**Your goal:** Output only the lines below from the one containing "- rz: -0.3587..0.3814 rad" to the one containing "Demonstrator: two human", exactly as written, both ends kept.

**Data excerpt:**
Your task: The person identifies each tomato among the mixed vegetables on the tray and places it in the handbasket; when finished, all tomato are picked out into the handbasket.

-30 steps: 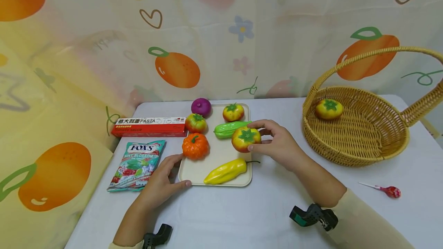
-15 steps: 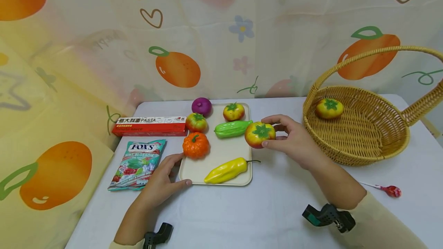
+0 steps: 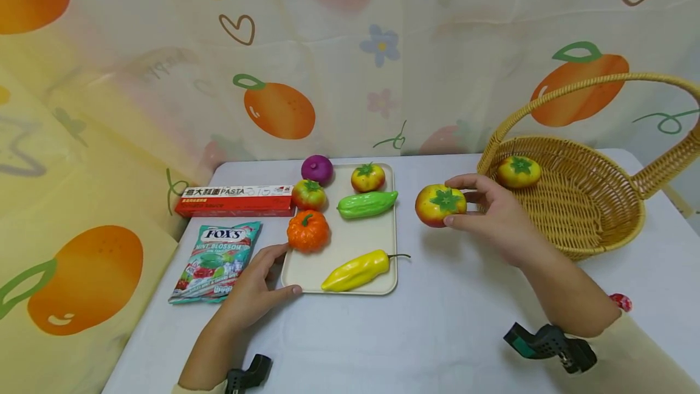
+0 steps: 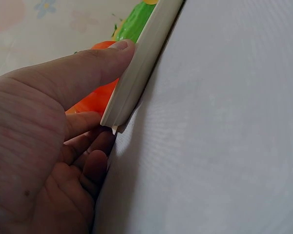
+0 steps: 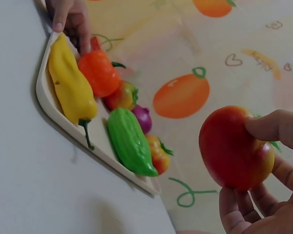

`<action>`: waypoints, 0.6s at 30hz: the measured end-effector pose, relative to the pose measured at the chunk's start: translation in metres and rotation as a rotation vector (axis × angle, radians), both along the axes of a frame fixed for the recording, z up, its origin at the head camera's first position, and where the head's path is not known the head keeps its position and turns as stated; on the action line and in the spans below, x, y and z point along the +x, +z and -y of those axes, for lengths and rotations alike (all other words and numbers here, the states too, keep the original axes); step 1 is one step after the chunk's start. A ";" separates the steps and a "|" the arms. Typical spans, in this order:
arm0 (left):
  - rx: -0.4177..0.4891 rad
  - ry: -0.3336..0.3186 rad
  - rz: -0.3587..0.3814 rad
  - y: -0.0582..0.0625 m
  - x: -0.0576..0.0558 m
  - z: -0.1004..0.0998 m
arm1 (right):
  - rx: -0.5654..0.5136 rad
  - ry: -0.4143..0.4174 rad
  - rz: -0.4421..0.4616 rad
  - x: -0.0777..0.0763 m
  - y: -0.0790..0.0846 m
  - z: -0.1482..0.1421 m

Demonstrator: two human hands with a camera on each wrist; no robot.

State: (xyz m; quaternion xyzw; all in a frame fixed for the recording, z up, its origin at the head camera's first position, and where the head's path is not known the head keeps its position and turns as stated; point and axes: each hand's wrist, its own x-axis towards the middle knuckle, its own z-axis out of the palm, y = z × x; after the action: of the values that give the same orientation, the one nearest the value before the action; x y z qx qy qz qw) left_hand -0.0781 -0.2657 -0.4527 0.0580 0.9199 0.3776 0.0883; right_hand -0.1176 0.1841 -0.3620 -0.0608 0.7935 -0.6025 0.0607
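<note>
My right hand point(image 3: 505, 224) holds a red-and-yellow toy tomato point(image 3: 429, 207) with a green star-shaped top, raised over the table between the tray and the basket. In the right wrist view the thumb lies on one side of this tomato point(image 5: 229, 151) and the fingers on the other. My left hand point(image 3: 251, 293) grips the near left corner of a cream tray point(image 3: 352, 242), thumb on the rim point(image 4: 141, 66). On the tray are an orange pumpkin point(image 3: 308, 231), a yellow pepper point(image 3: 358, 270), a green cucumber-like vegetable point(image 3: 367, 205), two smaller tomatoes point(image 3: 368, 177) and a purple onion point(image 3: 317, 169).
At the right, a tall-handled wicker basket point(image 3: 579, 211) contains another tomato point(image 3: 518, 172). A red pasta box point(image 3: 235, 201) and a bag of sweets point(image 3: 216, 263) lie left of the tray. A lollipop point(image 3: 620, 302) is partly hidden behind the right forearm.
The right hand has carried the tomato rightward from above the tray to beside the basket. The left hand has stayed at the tray corner.
</note>
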 end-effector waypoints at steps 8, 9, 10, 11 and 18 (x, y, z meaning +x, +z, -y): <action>-0.004 0.004 -0.001 0.000 0.000 0.000 | -0.029 -0.017 -0.011 0.007 0.004 -0.020; -0.003 0.004 -0.002 0.000 0.000 0.000 | -0.034 -0.020 -0.007 0.007 0.004 -0.022; -0.003 0.005 -0.002 0.000 0.000 0.000 | -0.027 -0.026 -0.005 0.008 0.004 -0.025; -0.004 0.005 -0.002 0.000 0.000 0.000 | -0.023 -0.030 -0.003 0.008 0.004 -0.027; 0.000 0.004 0.001 -0.001 0.000 0.000 | 0.053 -0.054 -0.002 0.010 0.000 -0.049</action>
State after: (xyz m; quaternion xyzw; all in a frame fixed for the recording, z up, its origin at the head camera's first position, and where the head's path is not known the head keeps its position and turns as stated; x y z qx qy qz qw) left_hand -0.0776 -0.2659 -0.4535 0.0560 0.9201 0.3776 0.0879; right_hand -0.1073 0.2335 -0.3624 -0.0383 0.8107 -0.5824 0.0451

**Answer box:**
  - rz: -0.3587..0.3814 rad
  - y: -0.0582..0.0625 m
  - x: -0.0576..0.0558 m
  - z: -0.1004..0.0998 m
arm1 (right):
  - rx: -0.5654..0.5136 rad
  - ry: -0.4143..0.4174 rad
  - rz: -0.4421..0.4616 rad
  - x: -0.0777..0.0763 m
  - y: -0.0790..0.0846 m
  - z: -0.1482..0.1421 m

Demonstrator: two human hands with a camera on each wrist; no robot.

No more output is given for this exercise.